Andrea-Maria Krenn, avec « JE/TU », a réalisé une œuvre éphémère au sens propre du terme, la durée d’une bougie… En effet, dans un des endroits prisés de recueillement, loin des lieux très fréquentés, à savoir la chapelle de la Vierge, l’artiste a disposé de part et d’autre des bougies votives sur leur support dessinant ces deux mots fondamentaux de l’altérité. De quoi s’agit-il ? D’un dialogue amoureux, d’une relation entre celui qui prie et le destinataire de sa prière, du rapport anonyme entre les personnes quand elles sont ensemble dans cet espace ? Peut-être tout cela à la fois.

Splendide, simple et sensible.

Demien Bern, jeune artiste allemand, a transformé un panneau signalétique placé devant l’église "attention, laisser la priorité" en recouvrant le rouge par de la feuille d’or. Cet objet est alors devenu un symbole ésotérique (triangle) d’un nouveau type, questionnant l’entrée même dans l’église !

Ce micro événement à Saint-Merry, s’inscrit bien dans la dynamique de cette église et dans sa volonté d’accueillir des artistes. Il ne s’agit pas d’art sacré, ni d’expositions grand public, comme Voir et Dire les accompagne généralement, mais d’une recherche à laquelle les plus jeunes générations peuvent être sensibles, avec les codes habituels des curateurs, flyers parfois incompréhensibles en anglais et quelquefois traduits, vernissage débordant, échanges spontanés entre tous les protagonistes.

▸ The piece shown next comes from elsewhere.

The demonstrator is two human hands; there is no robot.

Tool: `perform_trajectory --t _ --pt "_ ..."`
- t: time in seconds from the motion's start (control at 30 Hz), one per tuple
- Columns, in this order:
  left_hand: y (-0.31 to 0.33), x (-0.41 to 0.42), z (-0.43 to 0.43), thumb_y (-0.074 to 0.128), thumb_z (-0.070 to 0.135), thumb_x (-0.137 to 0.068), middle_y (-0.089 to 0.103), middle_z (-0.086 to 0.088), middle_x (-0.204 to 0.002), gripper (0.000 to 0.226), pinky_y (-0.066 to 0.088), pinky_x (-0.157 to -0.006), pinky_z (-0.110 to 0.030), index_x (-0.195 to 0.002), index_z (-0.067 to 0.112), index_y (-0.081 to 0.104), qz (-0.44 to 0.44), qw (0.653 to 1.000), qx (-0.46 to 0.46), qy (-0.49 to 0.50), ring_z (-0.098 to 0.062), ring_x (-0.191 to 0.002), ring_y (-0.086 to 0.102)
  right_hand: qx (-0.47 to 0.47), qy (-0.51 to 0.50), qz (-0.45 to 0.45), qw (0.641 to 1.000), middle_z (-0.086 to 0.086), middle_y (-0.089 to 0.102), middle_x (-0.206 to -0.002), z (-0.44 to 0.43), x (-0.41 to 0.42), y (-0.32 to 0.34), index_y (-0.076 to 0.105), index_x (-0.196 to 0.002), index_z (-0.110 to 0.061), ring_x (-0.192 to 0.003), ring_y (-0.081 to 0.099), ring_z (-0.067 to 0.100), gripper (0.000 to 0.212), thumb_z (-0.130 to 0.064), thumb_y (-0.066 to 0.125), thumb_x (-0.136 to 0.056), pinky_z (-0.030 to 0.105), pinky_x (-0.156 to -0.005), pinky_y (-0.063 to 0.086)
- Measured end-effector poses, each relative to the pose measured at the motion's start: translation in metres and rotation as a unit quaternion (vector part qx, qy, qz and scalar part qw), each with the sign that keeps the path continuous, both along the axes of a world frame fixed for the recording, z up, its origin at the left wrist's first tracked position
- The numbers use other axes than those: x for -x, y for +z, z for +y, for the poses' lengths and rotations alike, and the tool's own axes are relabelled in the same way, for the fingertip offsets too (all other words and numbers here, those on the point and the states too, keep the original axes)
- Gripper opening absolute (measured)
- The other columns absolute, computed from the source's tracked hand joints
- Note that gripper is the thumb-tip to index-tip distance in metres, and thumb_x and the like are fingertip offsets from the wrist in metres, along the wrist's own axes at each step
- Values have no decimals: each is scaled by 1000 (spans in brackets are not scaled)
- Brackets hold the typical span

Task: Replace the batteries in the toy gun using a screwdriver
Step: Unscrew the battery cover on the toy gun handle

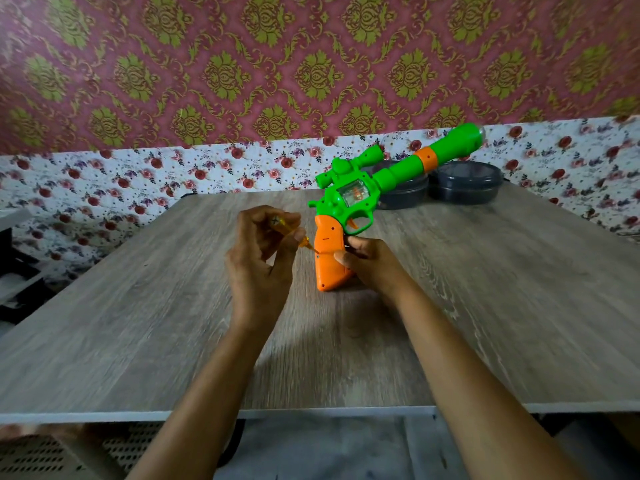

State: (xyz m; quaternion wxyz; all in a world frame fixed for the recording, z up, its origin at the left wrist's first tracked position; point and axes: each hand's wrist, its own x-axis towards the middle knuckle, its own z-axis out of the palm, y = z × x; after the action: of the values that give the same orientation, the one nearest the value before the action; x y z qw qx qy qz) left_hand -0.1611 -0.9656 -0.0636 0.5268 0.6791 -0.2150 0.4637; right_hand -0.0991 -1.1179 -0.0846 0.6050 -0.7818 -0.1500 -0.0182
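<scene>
Orange plastic is catching my eye first: the grip (pixel 329 261) of the toy gun (pixel 349 194) is standing with its butt on the table (pixel 138 323), around the middle of the table. The green barrel is rising up and away toward the table's far right corner. From my remote seat I am seeing the right hand (pixel 375 268) holding the lower part of the grip just above the table top. Its thumb is lying on the near face and the other fingers are curling behind, where I cannot tell how they are lying. The left hand (pixel 259 268) is hovering above the table centre, and its curled fingers are pinching the yellow handle of a small screwdriver (pixel 304 241). The tip is slanting down and is touching the left edge of the grip, but the picture is too blurred for me to tell if it is sitting in a screw. Two dark round containers (pixel 464 187) are sitting side by side at the table's far edge, partly hidden behind the barrel.
</scene>
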Motion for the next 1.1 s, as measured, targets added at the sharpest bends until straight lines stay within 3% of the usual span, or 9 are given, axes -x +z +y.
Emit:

Ce concept juste correspond à l’esprit des Rendez-vous contemporains et dessine les contours d’une pastorale qui propose des nouveautés pour un public attiré par le « chaudron culturel » de Saint-Merry. Il est dans le mouvement de ce que la Galerie Saint-Séverin promeut depuis de nombreuses années, mais il apporte une autre dimension : celle du collectif d’artistes et de leur mise en réseau immédiate.

Cette exposition était une vraie bonne idée et avait réellement du sens, même si cela semblait échapper encore à des saintmerriens n’ayant pas leurs marques dans le champ nécessairement mouvant des relations entre art contemporain, foi et expression dans l’espace du religieux. Il est évident que la formule se rôde encore et sera accompagnée ultérieurement d’une communication la rendant plus accessible à tous.

Les météores des ciels d’été permettent de rêver et ouvrent à d’autres univers, des mondes parallèles…


Les 11 artistes de la Cité Internationale des Arts invités par Marguerite Lantz pour cette "exposition-éclair" : Anders Gronlen, Andrea Maria Krenn, Tiina Raitanen, Goldie Poblador, Sascha Appelhoff, Natalie Häusler, Christian Kolverud, Bosko Gastager, Demian Bern, Patricia Reinhart et Lena Von Gödeke.